__Assigned task__
The pictures are to be left out when the listing below is reproduced word for word.
Segment Open
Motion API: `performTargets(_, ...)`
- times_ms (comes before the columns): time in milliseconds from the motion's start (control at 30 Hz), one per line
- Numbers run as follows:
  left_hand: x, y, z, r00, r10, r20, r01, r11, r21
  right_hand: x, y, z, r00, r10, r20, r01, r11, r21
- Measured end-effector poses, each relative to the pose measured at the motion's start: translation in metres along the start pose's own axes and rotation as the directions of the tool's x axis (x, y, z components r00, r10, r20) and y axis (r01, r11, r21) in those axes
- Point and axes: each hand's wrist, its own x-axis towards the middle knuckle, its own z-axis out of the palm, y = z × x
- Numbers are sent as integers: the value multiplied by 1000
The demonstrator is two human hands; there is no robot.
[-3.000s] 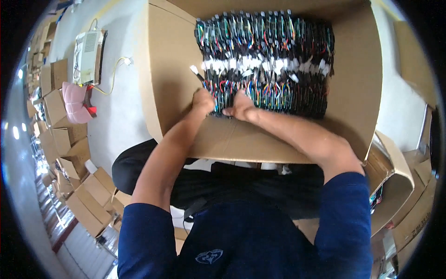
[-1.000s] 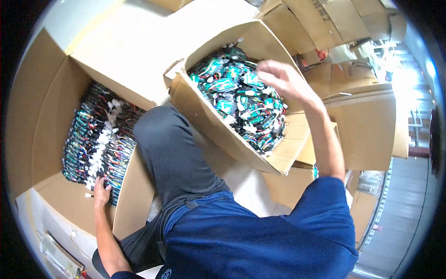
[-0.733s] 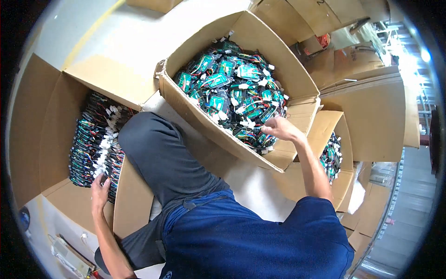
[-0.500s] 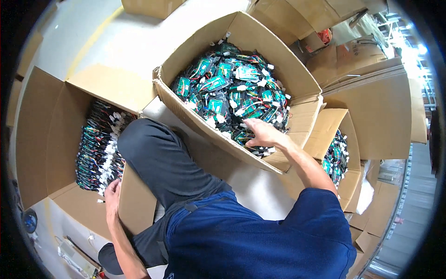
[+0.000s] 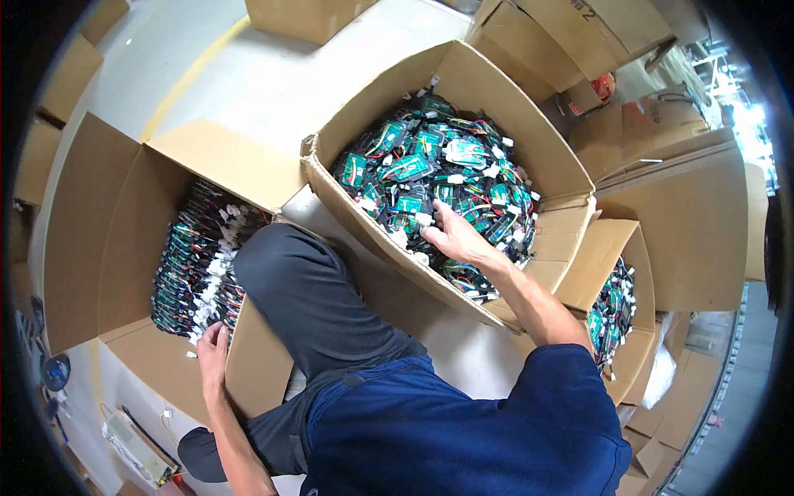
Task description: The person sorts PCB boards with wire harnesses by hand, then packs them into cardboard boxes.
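My right hand (image 5: 453,236) reaches into the large cardboard box (image 5: 376,240) in front of me. Its thumb and fingers are apart, with a white connector between them, over a heap of green circuit boards (image 5: 408,169) with dark backings, coloured wires and white plugs. My left hand (image 5: 214,354) is at the near end of the left cardboard box (image 5: 124,240). Its fingers are curled against the end of a row of white plugs (image 5: 217,277); what they hold, if anything, is hidden. Circuit boards (image 5: 178,277) stand tightly lined up in that box.
My bent knee (image 5: 281,256) lies between the two boxes. At the right, a smaller box (image 5: 633,331) holds more boards. Stacked cartons (image 5: 571,41) and a tall carton flap (image 5: 678,223) rise behind. A long pale device (image 5: 136,446) lies on the floor at the lower left.
My right hand has moved left and farther over the heap, and its thumb and fingers have drawn closer together. My left hand stays beside the row. The whole view has shifted slightly.
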Motion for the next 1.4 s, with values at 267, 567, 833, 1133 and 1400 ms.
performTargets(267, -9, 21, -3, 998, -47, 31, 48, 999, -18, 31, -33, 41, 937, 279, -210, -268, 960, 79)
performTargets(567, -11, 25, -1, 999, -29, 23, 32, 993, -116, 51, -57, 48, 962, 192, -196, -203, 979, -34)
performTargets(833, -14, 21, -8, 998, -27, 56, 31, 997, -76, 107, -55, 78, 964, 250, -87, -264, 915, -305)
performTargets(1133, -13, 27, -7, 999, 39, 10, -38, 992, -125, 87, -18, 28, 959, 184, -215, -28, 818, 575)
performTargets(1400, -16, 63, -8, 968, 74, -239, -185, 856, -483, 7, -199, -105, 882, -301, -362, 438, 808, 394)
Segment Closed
__Output for this task__
Motion API: `performTargets(_, ...)`
- times_ms (comes before the columns): time in milliseconds from the motion's start (control at 30 Hz), one per line
- Numbers run as follows:
  left_hand: x, y, z, r00, r10, r20, r01, r11, r21
  right_hand: x, y, z, r00, r10, r20, r01, r11, r21
- Measured end-effector poses, each relative to the pose measured at the motion's start: translation in metres along the start pose's own axes and rotation as the directions of the tool's x axis (x, y, z components r00, r10, r20) and y axis (r01, r11, r21) in those axes
- Point and axes: each hand's wrist, its own x-axis towards the middle knuckle, its own z-axis out of the palm, y = z × x
- Numbers are sent as integers: the value multiplied by 1000
The demonstrator is two human hands; there is no robot.
[-3.000s] 
[-1.000s] 
[-0.733s] 
[-0.500s] 
[+0.000s] 
Task description: The person sorts PCB boards with wire harnesses by hand, then packs them into cardboard boxes.
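My right hand (image 5: 453,236) reaches into the large cardboard box (image 5: 376,240) in front of me. Its thumb and fingers are apart, with a white connector between them, over a heap of green circuit boards (image 5: 408,169) with dark backings, coloured wires and white plugs. My left hand (image 5: 214,354) is at the near end of the left cardboard box (image 5: 124,240). Its fingers are curled against the end of a row of white plugs (image 5: 217,277); what they hold, if anything, is hidden. Circuit boards (image 5: 178,277) stand tightly lined up in that box.
My bent knee (image 5: 281,256) lies between the two boxes. At the right, a smaller box (image 5: 633,331) holds more boards. Stacked cartons (image 5: 571,41) and a tall carton flap (image 5: 678,223) rise behind. A long pale device (image 5: 136,446) lies on the floor at the lower left.
My right hand has moved left and farther over the heap, and its thumb and fingers have drawn closer together. My left hand stays beside the row. The whole view has shifted slightly.
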Motion for the next 1.4 s, with values at 267, 567, 833, 1133 and 1400 ms.
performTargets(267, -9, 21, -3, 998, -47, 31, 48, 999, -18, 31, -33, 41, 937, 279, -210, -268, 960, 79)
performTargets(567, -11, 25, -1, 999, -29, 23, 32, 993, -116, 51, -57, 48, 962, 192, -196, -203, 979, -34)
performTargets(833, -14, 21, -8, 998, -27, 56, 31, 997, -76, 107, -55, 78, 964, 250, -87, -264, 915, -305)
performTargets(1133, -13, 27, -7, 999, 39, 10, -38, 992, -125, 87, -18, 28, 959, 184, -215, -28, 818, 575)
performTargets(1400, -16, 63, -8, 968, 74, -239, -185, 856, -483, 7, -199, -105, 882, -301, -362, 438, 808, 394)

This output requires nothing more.